What is being asked> Beneath this line is the data. Output exactly the lines from the line with "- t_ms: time" to the line with "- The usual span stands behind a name", both ends included, and nothing more.

-- Input for this task follows --

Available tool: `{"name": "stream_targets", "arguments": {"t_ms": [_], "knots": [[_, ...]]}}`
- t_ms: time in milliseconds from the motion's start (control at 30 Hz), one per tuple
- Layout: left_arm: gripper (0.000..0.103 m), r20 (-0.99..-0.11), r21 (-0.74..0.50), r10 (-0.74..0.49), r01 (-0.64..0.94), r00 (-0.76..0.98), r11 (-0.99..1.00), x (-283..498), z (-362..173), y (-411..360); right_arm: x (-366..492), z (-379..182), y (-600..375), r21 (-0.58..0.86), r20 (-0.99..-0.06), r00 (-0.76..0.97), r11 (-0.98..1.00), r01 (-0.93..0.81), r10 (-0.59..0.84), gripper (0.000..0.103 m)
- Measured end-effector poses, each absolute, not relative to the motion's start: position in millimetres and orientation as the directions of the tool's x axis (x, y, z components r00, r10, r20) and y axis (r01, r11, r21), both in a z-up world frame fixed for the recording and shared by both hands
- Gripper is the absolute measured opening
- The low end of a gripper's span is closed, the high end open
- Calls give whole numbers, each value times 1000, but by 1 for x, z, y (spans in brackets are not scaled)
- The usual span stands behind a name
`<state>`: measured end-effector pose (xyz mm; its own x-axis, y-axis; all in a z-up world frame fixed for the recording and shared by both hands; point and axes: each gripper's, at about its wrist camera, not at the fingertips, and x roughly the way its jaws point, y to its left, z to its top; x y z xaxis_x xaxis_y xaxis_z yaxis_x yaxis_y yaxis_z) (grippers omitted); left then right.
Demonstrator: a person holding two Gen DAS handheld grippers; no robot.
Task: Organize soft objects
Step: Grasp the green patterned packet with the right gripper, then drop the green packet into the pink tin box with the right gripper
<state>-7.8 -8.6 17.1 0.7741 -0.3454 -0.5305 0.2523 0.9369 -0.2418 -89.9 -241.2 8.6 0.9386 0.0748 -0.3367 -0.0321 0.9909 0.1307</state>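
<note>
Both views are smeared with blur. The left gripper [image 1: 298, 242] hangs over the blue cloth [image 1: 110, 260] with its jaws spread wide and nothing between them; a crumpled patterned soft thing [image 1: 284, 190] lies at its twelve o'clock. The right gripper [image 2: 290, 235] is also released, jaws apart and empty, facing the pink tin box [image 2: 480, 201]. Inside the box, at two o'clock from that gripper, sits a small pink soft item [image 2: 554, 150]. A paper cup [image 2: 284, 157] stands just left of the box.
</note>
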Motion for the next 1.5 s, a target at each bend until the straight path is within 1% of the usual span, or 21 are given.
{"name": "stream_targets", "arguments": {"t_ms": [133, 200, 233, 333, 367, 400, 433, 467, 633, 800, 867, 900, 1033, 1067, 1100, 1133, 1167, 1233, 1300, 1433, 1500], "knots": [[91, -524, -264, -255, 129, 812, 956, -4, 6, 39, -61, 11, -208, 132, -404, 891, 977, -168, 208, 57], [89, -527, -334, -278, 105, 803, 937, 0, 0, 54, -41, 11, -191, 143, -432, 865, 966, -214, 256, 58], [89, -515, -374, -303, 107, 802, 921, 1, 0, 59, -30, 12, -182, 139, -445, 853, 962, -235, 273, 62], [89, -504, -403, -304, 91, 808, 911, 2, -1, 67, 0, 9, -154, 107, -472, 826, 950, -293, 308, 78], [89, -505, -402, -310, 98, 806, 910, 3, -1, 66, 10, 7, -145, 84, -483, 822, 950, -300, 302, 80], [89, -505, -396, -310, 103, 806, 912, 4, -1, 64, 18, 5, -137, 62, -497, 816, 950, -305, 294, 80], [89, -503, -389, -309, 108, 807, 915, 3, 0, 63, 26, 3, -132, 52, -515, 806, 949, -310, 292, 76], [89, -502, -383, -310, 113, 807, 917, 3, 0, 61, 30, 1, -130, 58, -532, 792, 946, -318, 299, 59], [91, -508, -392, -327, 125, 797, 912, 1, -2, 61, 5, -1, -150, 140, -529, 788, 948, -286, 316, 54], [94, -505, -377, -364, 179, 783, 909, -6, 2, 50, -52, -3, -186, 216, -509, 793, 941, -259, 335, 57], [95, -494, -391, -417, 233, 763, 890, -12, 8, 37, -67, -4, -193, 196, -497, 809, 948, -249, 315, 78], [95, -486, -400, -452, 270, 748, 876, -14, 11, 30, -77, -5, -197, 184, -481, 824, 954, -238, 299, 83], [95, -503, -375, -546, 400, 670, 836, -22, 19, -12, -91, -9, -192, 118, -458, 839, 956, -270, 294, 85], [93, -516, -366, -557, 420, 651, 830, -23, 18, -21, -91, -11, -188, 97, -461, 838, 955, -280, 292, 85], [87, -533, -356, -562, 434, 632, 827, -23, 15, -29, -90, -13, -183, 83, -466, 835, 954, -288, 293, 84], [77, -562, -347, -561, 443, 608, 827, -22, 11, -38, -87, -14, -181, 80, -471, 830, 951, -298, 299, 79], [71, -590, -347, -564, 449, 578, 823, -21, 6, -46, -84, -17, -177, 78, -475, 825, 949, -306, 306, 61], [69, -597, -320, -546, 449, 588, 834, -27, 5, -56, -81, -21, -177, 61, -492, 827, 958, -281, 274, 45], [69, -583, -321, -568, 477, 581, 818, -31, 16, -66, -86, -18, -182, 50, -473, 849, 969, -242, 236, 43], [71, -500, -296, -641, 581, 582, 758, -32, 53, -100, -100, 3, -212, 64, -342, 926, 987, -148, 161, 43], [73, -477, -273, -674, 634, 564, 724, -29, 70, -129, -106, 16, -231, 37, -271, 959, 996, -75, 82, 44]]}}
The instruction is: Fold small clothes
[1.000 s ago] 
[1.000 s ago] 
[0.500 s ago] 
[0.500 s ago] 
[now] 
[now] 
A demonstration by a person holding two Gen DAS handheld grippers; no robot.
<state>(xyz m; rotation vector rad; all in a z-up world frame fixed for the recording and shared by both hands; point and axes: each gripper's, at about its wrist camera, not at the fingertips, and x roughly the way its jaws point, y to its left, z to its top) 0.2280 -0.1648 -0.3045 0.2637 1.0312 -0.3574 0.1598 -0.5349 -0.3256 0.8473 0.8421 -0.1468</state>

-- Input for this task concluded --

Written answer>
- t_ms: time in milliseconds from the motion's start (control at 30 Hz), one per tuple
- Layout: left_arm: gripper (0.000..0.103 m), r20 (-0.99..-0.11), r21 (-0.74..0.50), r10 (-0.74..0.49), r01 (-0.64..0.94), r00 (-0.76..0.98), r11 (-0.99..1.00), x (-283..498), z (-362..173), y (-411..360); right_arm: x (-366..492), z (-379..182), y (-600..375), r21 (-0.58..0.86), r20 (-0.99..-0.06), r00 (-0.76..0.97), r11 (-0.98..1.00), r01 (-0.93..0.81), r10 (-0.59..0.84), gripper (0.000..0.103 m)
- Measured end-effector poses, each absolute, not relative to the motion's start: position in millimetres and orientation as the directions of the tool's x axis (x, y, z components r00, r10, r20) and y axis (r01, r11, r21), both in a z-up world frame fixed for the recording and shared by both hands
- Gripper is the absolute measured opening
- The low end of a gripper's span is closed, the high end open
- Calls give whole numbers, each value times 1000, but by 1 for x, z, y (spans in brackets are not scaled)
- The usual span stands behind a name

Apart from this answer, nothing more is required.